Even the shortest line counts, so transcribe all the data exactly.

▶ [Data shown]:
┄┄┄┄┄┄
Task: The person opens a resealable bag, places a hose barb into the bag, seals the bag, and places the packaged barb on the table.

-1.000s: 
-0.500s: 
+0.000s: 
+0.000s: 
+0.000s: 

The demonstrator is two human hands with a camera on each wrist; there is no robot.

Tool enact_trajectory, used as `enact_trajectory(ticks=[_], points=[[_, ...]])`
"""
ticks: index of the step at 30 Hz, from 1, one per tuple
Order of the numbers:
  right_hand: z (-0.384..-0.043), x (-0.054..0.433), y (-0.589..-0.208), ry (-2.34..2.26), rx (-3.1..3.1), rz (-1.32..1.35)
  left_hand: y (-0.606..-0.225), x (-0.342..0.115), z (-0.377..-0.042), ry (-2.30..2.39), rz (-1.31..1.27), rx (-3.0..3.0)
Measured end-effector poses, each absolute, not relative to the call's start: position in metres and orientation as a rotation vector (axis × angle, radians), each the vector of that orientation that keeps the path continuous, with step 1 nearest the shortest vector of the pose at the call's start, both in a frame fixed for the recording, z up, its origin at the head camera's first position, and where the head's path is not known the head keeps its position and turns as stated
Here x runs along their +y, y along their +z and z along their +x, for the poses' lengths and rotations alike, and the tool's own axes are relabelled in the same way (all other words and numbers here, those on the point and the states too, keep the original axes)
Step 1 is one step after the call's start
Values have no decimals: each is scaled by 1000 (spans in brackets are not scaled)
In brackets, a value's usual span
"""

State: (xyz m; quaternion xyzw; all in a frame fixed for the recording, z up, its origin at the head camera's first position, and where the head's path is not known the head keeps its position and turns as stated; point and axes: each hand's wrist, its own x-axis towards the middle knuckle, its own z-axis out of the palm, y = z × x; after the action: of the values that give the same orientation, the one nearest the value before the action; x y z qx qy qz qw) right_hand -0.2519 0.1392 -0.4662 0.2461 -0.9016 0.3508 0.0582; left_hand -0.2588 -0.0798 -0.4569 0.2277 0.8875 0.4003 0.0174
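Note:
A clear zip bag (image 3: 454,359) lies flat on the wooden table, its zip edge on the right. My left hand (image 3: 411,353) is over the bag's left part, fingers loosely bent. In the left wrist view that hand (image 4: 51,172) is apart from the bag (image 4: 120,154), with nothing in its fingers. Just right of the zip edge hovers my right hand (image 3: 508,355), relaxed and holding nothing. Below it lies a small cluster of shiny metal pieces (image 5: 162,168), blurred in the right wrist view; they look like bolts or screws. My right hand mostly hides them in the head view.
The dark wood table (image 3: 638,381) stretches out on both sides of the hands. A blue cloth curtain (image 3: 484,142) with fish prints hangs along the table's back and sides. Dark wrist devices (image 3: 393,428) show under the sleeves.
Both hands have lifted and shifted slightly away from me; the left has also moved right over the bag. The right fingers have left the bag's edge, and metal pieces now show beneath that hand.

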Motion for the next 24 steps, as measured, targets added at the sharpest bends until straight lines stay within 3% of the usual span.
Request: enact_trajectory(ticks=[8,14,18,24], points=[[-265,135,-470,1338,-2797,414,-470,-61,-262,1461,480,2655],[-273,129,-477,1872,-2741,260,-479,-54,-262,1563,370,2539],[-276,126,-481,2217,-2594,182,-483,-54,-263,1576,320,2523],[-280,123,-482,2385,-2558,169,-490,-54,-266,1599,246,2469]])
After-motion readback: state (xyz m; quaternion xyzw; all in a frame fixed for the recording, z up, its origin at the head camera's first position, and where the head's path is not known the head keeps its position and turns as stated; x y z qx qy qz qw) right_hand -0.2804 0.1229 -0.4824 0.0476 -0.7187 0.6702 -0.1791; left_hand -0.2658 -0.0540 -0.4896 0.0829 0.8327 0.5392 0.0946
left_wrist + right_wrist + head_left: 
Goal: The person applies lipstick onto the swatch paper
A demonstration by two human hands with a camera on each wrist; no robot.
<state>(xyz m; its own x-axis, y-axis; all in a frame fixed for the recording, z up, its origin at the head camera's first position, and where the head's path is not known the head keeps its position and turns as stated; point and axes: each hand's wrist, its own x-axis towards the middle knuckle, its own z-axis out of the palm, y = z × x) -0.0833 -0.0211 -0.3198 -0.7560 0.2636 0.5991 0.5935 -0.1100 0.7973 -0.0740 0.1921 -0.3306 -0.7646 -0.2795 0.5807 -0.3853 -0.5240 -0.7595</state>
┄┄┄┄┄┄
▶ [Response to the task]:
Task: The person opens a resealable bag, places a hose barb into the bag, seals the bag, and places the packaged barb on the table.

-1.000s: 
-0.500s: 
+0.000s: 
+0.000s: 
+0.000s: 

The demonstrator is two human hands with a camera on each wrist; there is no robot.

Tool enact_trajectory, used as `enact_trajectory(ticks=[_], points=[[_, ...]])`
"""
ticks: index of the step at 30 Hz, from 1, one per tuple
Order of the numbers:
  right_hand: z (-0.384..-0.043), x (-0.054..0.433), y (-0.589..-0.208), ry (-2.34..2.26), rx (-3.1..3.1), rz (-1.32..1.35)
  left_hand: y (-0.606..-0.225), x (-0.342..0.115), z (-0.377..-0.042), ry (-2.30..2.39), rz (-1.31..1.27), rx (-3.0..3.0)
Measured end-effector poses, each absolute, not relative to the call's start: position in metres and orientation as a rotation vector (axis × angle, radians), each the vector of that orientation that keeps the path continuous, with step 1 nearest the shortest vector of the pose at the call's start, both in a frame fixed for the recording, z up, its origin at the head camera's first position, and where the head's path is not known the head keeps its position and turns as stated
Here x runs along their +y, y along their +z and z along their +x, for the poses' lengths and rotations alike, and the tool's own axes are relabelled in the same way (all other words and numbers here, those on the point and the states too, keep the original axes)
Step 1 is one step after the call's start
Values have no decimals: each is scaled by 1000 (spans in brackets are not scaled)
In brackets, a value's usual span
"""

State: (xyz m; quaternion xyzw; all in a frame fixed for the recording, z up, its origin at the head camera's first position, and where the head's path is not known the head keeps its position and turns as stated; point and axes: each hand's wrist, its own x-axis towards the middle knuckle, its own z-axis out of the palm, y = z × x; after the action: of the values that give the same orientation, the one nearest the value before the action; x y z qx qy qz qw) right_hand -0.2519 0.1392 -0.4662 0.2461 -0.9016 0.3508 0.0582; left_hand -0.2588 -0.0798 -0.4569 0.2277 0.8875 0.4003 0.0174
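Note:
A clear zip bag (image 3: 454,359) lies flat on the wooden table, its zip edge on the right. My left hand (image 3: 411,353) is over the bag's left part, fingers loosely bent. In the left wrist view that hand (image 4: 51,172) is apart from the bag (image 4: 120,154), with nothing in its fingers. Just right of the zip edge hovers my right hand (image 3: 508,355), relaxed and holding nothing. Below it lies a small cluster of shiny metal pieces (image 5: 162,168), blurred in the right wrist view; they look like bolts or screws. My right hand mostly hides them in the head view.
The dark wood table (image 3: 638,381) stretches out on both sides of the hands. A blue cloth curtain (image 3: 484,142) with fish prints hangs along the table's back and sides. Dark wrist devices (image 3: 393,428) show under the sleeves.
Both hands have lifted and shifted slightly away from me; the left has also moved right over the bag. The right fingers have left the bag's edge, and metal pieces now show beneath that hand.
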
Motion for the next 24 steps, as measured, targets added at the sharpest bends until straight lines stay within 3% of the usual span.
Request: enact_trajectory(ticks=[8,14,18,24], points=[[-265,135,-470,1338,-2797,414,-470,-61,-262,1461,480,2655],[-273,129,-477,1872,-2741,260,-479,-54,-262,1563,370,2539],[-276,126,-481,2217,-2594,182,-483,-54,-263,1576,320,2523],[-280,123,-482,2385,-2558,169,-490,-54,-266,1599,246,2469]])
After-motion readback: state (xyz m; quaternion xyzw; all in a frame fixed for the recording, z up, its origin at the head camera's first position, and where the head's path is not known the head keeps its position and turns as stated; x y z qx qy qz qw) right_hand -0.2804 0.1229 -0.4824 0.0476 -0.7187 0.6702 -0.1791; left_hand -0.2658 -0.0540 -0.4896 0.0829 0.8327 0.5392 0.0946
left_wrist + right_wrist + head_left: 
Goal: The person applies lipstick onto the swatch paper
A demonstration by two human hands with a camera on each wrist; no robot.
<state>(xyz m; its own x-axis, y-axis; all in a frame fixed for the recording, z up, its origin at the head camera's first position, and where the head's path is not known the head keeps its position and turns as stated; point and axes: each hand's wrist, its own x-axis towards the middle knuckle, its own z-axis out of the palm, y = z × x) -0.0833 -0.0211 -0.3198 -0.7560 0.2636 0.5991 0.5935 -0.1100 0.7973 -0.0740 0.1921 -0.3306 -0.7646 -0.2795 0.5807 -0.3853 -0.5240 -0.7595</state>

No more is needed for this answer.